MATERIALS AND METHODS

All protocols were in accordance with the guidelines of the Animal Care and Use Committee of The Ohio State University. Male New Zealand White Rabbits (weighing approximately 2 kg and 3 months old) were intravenously injected with 5,000 units/kg Heparin and anesthetized with 50 mg/kg pentobarbital sodium. The chest was opened by bilateral thoracotomy, the heart was rapidly excised, and ultra thin trabeculae (average dimensions 119 ± 13 µm wide, 74 ± 9 µm thick, and 2.35 ± 0.34 mm long, n = 7 for calcium transient measurements) dissected from the right ventricle. Muscles of this size were chosen so as to avoid core hypoxia that will be present in muscles greater than approximately 150 µm thick[10] under the conditions used. The muscles were dissected in a Krebs-Henseleit solution containing (in mM) 137 NaCl, 5 KCl, 1.2 MgSO₄, 1.2 NaH₂PO₄, 20 NaHCO₃, 10 glucose, and 0.25 CaCl₂. 20 mM 2,3-butanedione monoxime (BDM) was added to this solution to minimize cutting damage and to arrest the heart [11]. Muscles were mounted into the setup as previously described [3, 12] and stimulated for a 3 ms duration at 120% threshold (typically about 6 V) at 2 Hz, which is at or slightly below the physiological resting rate, while perfused with an oxygenated Krebs-Henseleit solution, now without BDM and containing 1 mM Ca²⁺. The muscles were stretched until an increase in passive (diastolic) force was no longer accompanied by a substantial increase in developed force. The muscles were allowed time to equilibrate at 37°C (approximately 20 minutes, or until twitches were consistent). Previous studies have shown this length (i.e. optimal length) to correspond to a sarcomere length of about 2.2 µm, which approximates the end-diastolic sarcomere length in the in vivo beating heart [13].

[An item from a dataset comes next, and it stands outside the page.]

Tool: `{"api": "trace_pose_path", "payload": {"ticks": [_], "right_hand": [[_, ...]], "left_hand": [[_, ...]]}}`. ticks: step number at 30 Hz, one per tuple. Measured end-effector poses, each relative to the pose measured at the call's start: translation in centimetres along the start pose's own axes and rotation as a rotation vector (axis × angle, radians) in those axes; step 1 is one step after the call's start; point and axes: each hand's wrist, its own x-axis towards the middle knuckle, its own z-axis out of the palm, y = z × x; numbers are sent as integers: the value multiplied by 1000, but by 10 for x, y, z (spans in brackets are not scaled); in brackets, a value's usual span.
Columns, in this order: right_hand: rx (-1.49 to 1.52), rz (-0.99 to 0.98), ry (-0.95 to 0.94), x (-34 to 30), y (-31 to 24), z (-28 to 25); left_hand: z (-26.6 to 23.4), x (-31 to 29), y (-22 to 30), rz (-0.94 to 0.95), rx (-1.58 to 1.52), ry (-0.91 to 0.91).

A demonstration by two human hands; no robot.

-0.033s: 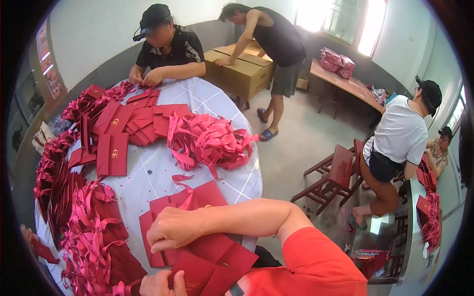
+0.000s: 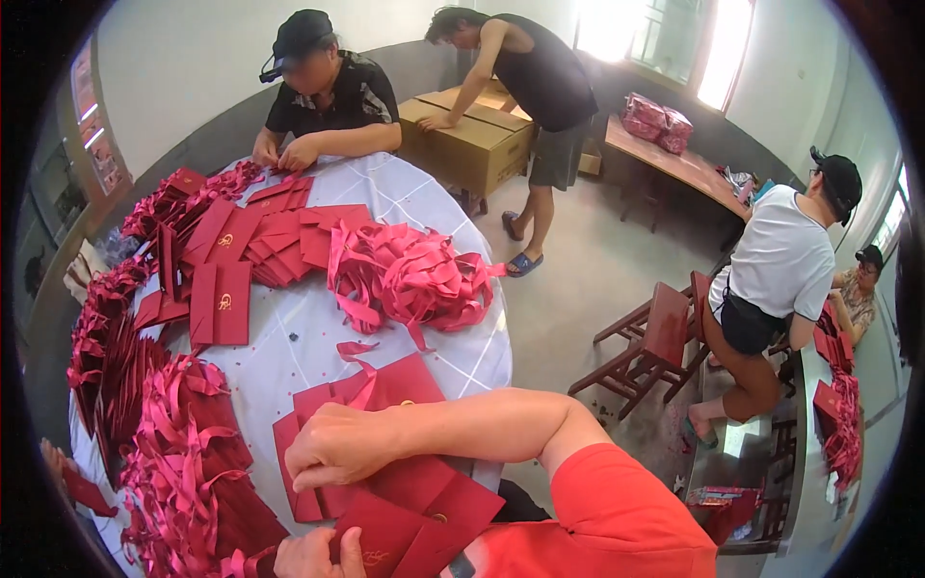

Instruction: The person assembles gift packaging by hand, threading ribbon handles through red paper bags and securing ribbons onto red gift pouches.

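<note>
My left hand (image 2: 318,556) is at the bottom edge, its thumb pressed on a flat red paper gift bag (image 2: 385,532) with a gold mark. Just above it, my right hand (image 2: 334,449) is bent down with its fingers curled together; whatever is between the fingertips is hidden. Under and around this hand lies a loose stack of flat red bags (image 2: 416,378). A pink-red ribbon (image 2: 364,387) runs up from behind the right hand across the stack. To the left, a dense row of bags with ribbon handles (image 2: 183,453) is packed together.
The round table has a white checked cloth (image 2: 462,376). On it lie a heap of loose ribbons (image 2: 414,275) and more red bags (image 2: 220,303). A co-worker (image 2: 332,106) sits across; another leans on a cardboard box (image 2: 472,144). Wooden stools (image 2: 665,328) stand at right, near two more people.
</note>
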Motion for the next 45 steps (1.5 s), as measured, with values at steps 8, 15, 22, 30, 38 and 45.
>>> {"api": "trace_pose_path", "payload": {"ticks": [8, 15, 22, 30, 38, 45], "right_hand": [[32, 25, 199, 8, -8, -8], [125, -87, 405, 4, -52, -39], [-261, -325, 471, -16, -112, -69], [-15, 50, 147, -62, -85, 6], [150, 252, 268, -80, -87, 33], [169, 280, 262, -74, -87, 28]], "left_hand": [[4, 1, 10, 59, -169, 171], [-9, -11, -4, -310, -490, -130], [0, -18, -11, -381, -365, -20], [4, -9, -29, -496, -658, -183], [-1, -13, -36, -584, -1149, -418], [-5, -11, -42, -532, -1147, -507]]}}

Trabeculae were iontophoretically loaded with the fluorescent calcium indicator bis-fura-2 as previously described [14–16]. Briefly, after allowing the muscle to stabilize at optimal length and body temperature, stimulation was stopped, the temperature was switched to 22.5°C (to minimize dye leakage which is higher at 37°C), the micropipette was placed into a single myocyte, and a current of 2–3 nA over a duration of 15–30 minutes was applied to drive the indicator into the cytosol. After the indicator was loaded, temperature was rapidly switched back to 37 °C, and stimulation was resumed, allowing the bis-fura-2 to spread to neighboring myocytes via gap junctions. The speed of the indicator to quickly associate and dissociate from calcium ions is critical to determine reliable intracellular calcium concentrations in the muscle. We recently showed that the dissociation constant of this dye under these conditions is sufficiently fast to measure the calcium transient within 1% accuracy [9].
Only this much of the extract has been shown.